Malgré une situation toujours très inquiétante – le Yémen est toujours considéré par l’ONU comme « la plus grave crise humanitaire du monde » -, Martin Griffiths, l’envoyé onusien au Yémen, a déclaré vendredi 22 novembre que l’élan visant à mettre fin à la guerre s’intensifiait, indiquant une baisse de près de 80 % des frappes aériennes dans tout le pays au cours des deux dernières semaines et un cessez-le-feu renforcé dans le port clé de Hodeida (ouest). Le signe, selon lui, « que quelque chose est en train de changer ». Mais encore faudra-t-il raisonner les belligérants. « Nous voulons croire que la communauté internationale a la possibilité de faire pression pour la paix sur les parties au conflit », a de son côté précisé Wafa’a Al-Saidy. Car « l’aide humanitaire ne peut remplacer la paix. Le blocus prend la vie du peuple ! »

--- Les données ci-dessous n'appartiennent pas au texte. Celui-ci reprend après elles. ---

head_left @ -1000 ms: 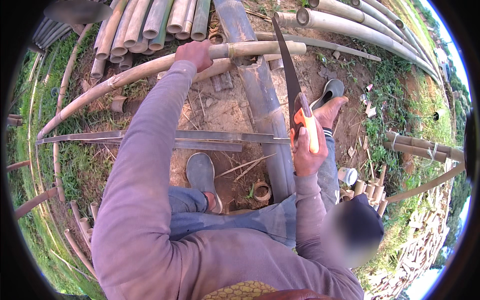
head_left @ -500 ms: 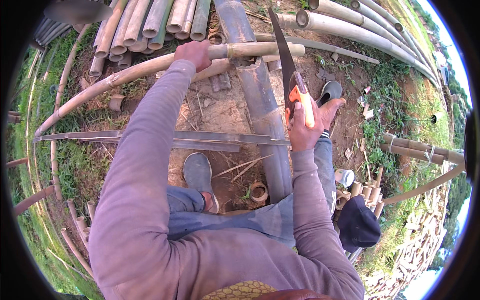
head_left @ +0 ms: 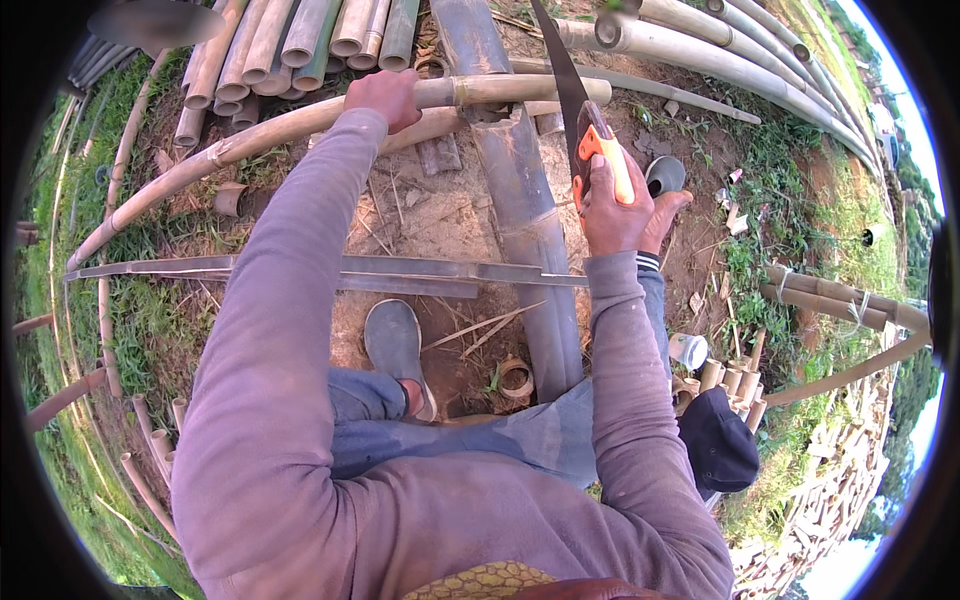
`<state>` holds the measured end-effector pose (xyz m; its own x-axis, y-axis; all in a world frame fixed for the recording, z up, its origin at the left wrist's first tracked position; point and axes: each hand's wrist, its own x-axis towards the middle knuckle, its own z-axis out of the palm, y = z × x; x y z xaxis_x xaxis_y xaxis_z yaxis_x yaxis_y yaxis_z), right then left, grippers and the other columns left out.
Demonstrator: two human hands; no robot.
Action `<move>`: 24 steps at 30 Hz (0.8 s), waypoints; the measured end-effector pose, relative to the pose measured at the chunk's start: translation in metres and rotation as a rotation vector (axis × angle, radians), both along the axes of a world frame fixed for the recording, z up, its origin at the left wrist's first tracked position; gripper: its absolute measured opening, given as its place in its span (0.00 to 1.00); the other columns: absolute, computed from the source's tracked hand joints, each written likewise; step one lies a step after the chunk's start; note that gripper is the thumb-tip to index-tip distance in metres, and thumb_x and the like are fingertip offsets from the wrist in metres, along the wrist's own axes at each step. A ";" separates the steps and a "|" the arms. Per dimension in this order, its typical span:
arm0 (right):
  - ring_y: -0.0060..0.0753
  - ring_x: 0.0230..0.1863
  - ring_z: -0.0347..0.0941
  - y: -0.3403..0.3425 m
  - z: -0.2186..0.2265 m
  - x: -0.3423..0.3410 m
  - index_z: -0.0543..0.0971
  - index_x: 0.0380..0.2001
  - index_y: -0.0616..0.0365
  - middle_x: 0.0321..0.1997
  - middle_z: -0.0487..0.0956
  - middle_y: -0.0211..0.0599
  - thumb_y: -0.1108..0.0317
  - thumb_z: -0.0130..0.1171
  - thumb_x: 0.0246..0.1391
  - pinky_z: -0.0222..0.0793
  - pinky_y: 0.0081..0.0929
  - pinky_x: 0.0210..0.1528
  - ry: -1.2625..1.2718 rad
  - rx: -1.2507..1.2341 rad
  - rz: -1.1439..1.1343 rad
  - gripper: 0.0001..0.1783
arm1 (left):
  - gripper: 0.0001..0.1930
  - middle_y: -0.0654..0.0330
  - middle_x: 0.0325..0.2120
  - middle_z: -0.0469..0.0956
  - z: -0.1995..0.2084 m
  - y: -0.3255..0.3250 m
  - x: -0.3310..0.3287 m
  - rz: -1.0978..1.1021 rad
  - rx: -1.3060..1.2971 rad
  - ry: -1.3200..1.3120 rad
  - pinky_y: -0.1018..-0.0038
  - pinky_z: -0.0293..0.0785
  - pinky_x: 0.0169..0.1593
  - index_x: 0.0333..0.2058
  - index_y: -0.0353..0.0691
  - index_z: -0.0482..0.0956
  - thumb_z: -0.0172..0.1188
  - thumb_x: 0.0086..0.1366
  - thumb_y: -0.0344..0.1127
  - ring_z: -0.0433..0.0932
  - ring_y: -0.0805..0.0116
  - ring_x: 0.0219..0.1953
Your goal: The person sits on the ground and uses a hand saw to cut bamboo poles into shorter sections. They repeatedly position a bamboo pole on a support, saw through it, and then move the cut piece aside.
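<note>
My left hand (head_left: pixel 384 100) is wrapped round a bent bamboo pole (head_left: pixel 265 138), pressing it near the far side of the scene. That pole lies across a thick grey bamboo log (head_left: pixel 530 235), beside a notch in the log's top. In my right hand (head_left: pixel 613 205) is a handsaw (head_left: pixel 566 85) with an orange and black handle. Its dark blade crosses the pole close to the pole's right end, pointing away from me; whether the teeth have cut in is hidden. A second bamboo pole (head_left: pixel 425 130) passes beneath the held one.
Stacked bamboo poles (head_left: pixel 270 50) lie far left, more poles (head_left: pixel 690 50) far right. Dark split strips (head_left: pixel 400 270) cross left of the log. A dark cap (head_left: pixel 718 440) and short bamboo pieces (head_left: pixel 735 380) are at right. An empty clog (head_left: pixel 665 175) sits past my right hand.
My right hand and the handsaw have moved forward, away from me, along the cut line. My left hand keeps its grip on the bamboo pole; the view has shifted slightly.
</note>
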<state>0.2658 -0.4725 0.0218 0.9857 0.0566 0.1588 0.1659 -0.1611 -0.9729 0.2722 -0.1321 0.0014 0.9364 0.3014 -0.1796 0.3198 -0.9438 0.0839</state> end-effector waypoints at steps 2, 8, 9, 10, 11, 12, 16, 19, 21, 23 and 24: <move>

Wafa'a Al-Saidy est coordinatrice de l'aide humanitaire au Yémen pour Médecins du Monde.

Selon l’ONG Save the Children, si le conflit ne prend pas fin dans tout le pays, il deviendra désormais très difficile d’atteindre le grand nombre d’enfants reclus dans ces régions rendues inaccessibles par les combats. « Chaque jour, nos équipes travaillent jour et nuit pour se rendre dans les zones les plus difficiles d’accès au Yémen. Cependant, ce travail est souvent entravé par la violence […], déplore le directeur de Save the Children au Yémen, Tamer Kirolos. Les parties belligérantes au Yémen doivent de toute urgence retourner à la table des négociations et œuvrer en faveur d’une paix durable, avec l’aide de la communauté internationale ». Problème, certains de ses représentants semblent davantage concernés par leurs ventes d’armes à l’Arabie saoudite qu’aux Yéménites dans le besoin.